**Task**: For every line in the entries that contains "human", show the whole line.
━━━ Information
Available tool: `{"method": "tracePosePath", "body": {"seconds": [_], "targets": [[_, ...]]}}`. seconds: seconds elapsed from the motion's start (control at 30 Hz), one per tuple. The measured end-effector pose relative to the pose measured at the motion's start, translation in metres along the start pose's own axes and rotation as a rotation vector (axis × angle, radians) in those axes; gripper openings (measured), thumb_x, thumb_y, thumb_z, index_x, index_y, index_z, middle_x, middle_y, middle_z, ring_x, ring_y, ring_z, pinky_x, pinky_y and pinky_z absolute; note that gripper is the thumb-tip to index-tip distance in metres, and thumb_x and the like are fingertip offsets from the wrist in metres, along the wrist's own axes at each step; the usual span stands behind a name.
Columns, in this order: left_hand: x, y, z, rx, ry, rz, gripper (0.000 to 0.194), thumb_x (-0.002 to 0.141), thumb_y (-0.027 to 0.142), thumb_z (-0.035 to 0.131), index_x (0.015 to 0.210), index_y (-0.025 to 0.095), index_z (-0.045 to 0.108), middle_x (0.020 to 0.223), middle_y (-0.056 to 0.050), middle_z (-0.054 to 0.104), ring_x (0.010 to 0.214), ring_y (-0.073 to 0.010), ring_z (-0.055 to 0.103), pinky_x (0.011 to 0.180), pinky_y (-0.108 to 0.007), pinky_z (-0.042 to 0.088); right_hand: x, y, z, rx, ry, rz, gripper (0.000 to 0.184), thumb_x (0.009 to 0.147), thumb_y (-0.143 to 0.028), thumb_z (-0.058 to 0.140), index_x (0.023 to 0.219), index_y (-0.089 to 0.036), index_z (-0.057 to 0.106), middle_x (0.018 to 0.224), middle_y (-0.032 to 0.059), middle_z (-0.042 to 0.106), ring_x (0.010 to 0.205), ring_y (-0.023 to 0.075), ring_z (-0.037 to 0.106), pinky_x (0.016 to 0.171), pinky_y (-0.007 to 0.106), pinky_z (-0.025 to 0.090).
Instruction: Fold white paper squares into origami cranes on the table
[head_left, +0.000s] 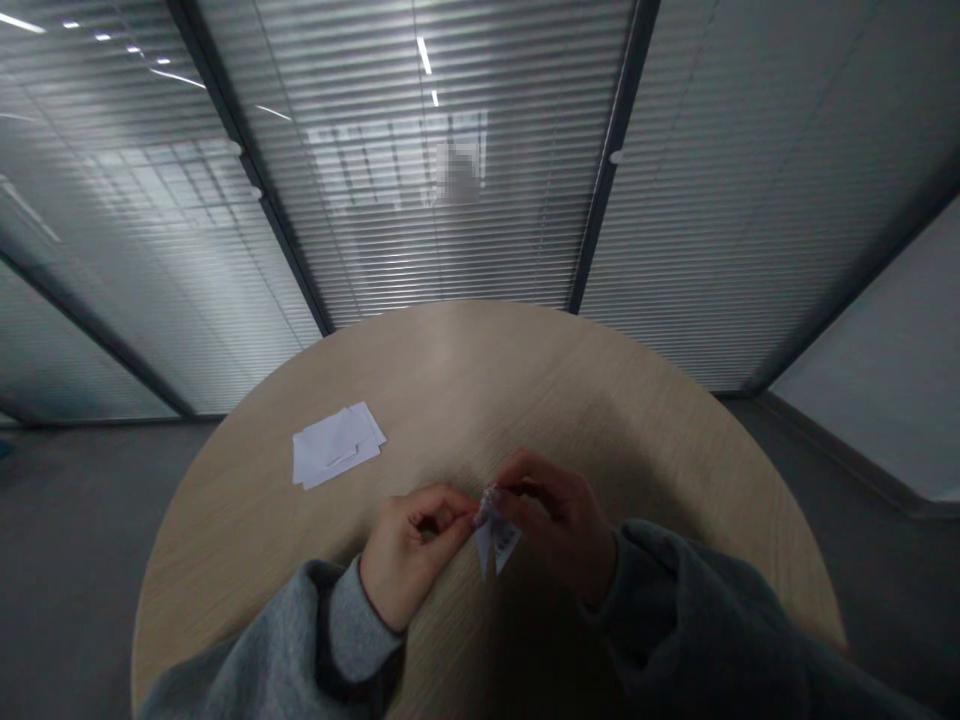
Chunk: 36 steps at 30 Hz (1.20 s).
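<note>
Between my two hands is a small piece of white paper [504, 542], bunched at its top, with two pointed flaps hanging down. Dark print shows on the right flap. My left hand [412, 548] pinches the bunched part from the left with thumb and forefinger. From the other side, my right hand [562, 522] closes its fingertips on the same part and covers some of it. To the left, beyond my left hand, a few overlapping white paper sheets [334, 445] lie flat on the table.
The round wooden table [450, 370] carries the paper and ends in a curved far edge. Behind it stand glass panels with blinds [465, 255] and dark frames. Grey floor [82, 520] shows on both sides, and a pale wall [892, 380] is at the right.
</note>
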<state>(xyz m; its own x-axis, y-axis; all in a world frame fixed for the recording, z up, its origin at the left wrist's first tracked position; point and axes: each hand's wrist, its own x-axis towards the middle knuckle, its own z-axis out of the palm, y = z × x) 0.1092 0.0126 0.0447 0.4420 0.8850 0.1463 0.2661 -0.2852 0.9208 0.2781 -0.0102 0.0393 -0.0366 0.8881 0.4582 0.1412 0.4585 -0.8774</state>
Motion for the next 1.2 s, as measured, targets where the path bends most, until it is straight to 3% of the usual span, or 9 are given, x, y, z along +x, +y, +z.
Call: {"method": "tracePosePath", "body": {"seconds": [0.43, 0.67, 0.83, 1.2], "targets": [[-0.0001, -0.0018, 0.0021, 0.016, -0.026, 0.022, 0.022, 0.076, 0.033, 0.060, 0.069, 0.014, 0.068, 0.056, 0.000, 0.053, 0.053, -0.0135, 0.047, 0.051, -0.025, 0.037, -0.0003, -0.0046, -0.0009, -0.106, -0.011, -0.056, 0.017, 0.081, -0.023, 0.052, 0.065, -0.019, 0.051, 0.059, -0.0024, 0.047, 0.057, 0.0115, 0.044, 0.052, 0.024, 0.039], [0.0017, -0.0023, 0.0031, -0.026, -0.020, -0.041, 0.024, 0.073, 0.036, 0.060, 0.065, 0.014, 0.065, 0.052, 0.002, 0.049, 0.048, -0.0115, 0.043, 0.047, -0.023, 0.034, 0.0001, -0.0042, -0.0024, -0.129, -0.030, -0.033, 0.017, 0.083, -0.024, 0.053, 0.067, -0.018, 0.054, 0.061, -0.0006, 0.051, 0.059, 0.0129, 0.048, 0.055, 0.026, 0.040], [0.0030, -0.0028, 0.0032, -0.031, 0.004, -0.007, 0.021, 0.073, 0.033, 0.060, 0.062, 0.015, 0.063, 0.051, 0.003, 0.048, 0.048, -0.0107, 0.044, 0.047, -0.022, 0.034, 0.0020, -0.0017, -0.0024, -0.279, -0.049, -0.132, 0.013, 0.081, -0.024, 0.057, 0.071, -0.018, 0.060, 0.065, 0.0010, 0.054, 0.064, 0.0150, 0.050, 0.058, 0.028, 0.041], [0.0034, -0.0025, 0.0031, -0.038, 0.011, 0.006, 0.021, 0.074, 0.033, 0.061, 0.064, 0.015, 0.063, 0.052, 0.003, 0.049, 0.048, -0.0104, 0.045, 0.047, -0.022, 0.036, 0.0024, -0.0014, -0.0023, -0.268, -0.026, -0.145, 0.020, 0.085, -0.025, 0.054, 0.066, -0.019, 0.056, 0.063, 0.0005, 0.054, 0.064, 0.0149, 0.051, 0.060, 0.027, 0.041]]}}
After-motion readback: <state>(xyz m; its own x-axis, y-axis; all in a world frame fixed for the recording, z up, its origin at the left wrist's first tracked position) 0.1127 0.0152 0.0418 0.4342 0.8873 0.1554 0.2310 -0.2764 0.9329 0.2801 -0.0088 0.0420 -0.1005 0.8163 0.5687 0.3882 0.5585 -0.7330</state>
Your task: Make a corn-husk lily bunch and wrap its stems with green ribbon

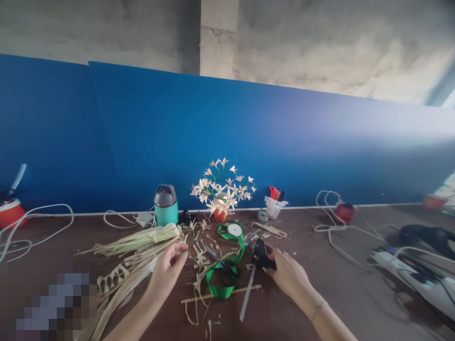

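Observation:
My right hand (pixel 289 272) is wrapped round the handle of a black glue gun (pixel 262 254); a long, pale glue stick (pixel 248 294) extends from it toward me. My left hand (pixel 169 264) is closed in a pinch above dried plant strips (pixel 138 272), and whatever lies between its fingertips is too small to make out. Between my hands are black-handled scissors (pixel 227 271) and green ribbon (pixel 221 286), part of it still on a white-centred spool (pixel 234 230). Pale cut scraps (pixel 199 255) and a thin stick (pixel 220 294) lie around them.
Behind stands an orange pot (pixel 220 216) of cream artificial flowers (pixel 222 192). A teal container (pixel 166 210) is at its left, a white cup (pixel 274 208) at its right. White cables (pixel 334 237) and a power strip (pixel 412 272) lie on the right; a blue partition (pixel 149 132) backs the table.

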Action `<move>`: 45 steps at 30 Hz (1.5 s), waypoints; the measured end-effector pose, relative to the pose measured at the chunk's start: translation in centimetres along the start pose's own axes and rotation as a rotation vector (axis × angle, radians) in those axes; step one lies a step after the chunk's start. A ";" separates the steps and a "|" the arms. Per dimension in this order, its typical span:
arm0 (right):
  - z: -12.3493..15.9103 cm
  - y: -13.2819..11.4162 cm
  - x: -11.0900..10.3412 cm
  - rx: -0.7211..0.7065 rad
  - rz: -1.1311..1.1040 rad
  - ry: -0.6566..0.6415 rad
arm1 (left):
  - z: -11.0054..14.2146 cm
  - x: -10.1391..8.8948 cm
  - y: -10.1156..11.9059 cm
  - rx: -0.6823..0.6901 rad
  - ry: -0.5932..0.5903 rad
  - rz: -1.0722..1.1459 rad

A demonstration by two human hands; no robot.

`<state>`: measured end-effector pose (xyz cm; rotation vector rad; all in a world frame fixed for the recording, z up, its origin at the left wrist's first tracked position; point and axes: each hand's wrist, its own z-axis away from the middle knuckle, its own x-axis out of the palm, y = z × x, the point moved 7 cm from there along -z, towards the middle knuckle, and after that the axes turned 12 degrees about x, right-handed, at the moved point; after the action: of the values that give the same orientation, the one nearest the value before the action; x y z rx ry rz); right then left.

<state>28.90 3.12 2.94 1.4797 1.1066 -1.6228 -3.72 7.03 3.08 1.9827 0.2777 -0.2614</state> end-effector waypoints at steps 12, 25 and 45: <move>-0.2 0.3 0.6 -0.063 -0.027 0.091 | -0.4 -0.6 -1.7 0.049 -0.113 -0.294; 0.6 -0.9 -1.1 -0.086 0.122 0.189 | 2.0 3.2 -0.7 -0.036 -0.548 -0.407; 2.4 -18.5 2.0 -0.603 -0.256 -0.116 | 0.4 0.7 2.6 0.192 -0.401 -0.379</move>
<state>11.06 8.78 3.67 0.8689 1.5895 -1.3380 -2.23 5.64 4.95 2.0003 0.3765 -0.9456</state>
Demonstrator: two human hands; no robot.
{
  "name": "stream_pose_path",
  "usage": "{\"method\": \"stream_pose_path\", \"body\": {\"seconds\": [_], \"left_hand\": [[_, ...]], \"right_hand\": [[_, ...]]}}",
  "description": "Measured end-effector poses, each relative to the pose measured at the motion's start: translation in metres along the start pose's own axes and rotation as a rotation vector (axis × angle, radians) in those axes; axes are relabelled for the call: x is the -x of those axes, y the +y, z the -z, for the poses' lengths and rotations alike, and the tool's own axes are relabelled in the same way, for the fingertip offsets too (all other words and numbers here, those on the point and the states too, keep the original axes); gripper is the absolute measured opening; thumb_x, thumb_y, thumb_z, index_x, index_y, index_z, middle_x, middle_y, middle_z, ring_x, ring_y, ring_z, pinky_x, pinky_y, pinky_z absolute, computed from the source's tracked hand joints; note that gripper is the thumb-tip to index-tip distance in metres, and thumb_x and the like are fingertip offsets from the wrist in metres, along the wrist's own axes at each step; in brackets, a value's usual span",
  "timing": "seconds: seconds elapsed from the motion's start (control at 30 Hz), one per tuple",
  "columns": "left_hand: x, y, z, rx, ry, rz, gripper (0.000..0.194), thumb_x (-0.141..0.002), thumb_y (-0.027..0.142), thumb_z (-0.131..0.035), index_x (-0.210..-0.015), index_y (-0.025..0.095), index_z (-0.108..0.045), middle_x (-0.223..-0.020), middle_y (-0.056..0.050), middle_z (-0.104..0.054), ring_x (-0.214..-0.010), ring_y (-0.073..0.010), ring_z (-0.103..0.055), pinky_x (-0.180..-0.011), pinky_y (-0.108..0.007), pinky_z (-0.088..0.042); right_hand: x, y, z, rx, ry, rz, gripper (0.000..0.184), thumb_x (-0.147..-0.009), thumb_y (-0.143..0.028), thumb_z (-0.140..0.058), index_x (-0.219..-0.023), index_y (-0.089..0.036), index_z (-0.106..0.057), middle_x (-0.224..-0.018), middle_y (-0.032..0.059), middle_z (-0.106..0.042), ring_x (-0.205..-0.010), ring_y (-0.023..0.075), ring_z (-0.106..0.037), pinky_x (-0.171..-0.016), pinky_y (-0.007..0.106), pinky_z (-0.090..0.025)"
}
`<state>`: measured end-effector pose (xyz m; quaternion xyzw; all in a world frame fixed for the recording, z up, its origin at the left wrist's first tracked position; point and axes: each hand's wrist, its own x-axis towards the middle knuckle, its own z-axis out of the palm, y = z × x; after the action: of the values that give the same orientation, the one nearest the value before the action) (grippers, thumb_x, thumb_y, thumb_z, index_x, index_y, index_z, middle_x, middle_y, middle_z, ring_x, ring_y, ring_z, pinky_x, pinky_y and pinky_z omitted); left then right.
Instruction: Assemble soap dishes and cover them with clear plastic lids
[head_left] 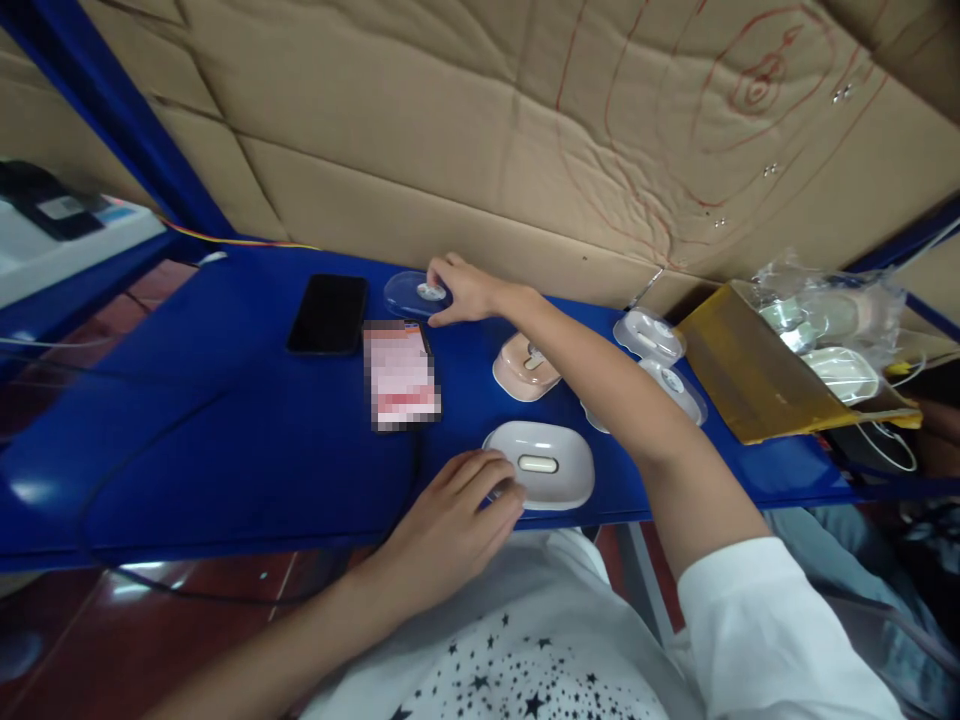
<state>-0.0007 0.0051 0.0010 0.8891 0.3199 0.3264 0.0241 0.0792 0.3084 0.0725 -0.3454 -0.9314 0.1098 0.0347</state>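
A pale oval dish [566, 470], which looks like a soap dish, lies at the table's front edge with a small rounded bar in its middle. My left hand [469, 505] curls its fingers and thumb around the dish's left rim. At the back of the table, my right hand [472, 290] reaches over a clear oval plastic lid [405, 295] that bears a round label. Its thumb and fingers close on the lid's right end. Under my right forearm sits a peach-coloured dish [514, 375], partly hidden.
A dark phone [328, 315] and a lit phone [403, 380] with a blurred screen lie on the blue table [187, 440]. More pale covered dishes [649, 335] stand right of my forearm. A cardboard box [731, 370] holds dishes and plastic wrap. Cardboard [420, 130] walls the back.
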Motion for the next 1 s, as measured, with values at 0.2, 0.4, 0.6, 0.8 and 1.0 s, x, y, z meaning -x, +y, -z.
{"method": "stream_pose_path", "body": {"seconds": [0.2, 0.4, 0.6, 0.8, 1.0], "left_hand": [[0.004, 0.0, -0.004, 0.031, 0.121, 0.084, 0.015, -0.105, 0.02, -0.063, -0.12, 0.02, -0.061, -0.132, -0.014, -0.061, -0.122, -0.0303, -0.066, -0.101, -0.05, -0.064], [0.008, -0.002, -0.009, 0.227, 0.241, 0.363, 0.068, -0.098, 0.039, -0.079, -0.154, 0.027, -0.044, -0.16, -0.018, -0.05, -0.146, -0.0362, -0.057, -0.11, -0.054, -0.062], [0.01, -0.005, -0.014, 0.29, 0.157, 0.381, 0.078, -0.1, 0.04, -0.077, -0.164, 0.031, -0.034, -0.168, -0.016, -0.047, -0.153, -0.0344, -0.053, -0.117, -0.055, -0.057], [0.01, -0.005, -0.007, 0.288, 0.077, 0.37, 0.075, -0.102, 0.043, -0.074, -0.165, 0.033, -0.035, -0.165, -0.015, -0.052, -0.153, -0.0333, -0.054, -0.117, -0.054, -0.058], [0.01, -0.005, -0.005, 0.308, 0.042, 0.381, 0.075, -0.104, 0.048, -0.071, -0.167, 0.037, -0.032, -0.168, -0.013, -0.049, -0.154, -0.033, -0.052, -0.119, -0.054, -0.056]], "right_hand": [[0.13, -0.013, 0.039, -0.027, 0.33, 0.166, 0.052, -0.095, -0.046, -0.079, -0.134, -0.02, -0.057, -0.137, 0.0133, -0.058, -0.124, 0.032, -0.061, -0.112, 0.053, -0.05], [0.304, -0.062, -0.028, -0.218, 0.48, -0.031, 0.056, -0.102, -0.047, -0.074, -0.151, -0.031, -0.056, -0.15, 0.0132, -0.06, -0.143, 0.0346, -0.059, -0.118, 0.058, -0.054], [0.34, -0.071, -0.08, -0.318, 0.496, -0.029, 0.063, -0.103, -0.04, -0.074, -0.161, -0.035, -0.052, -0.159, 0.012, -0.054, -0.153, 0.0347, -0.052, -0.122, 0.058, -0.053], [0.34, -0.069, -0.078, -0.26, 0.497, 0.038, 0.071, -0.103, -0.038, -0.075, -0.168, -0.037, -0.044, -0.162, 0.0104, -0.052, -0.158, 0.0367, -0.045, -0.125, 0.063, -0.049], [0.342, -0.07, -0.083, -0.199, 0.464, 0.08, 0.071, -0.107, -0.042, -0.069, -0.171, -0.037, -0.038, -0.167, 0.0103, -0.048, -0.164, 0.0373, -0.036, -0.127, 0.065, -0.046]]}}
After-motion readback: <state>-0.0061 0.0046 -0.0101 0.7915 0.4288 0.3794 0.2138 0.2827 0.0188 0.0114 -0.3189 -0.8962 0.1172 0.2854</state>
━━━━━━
**Expected answer**:
A demonstration by two human hands; no robot.
Demonstrator: two human hands; no robot.

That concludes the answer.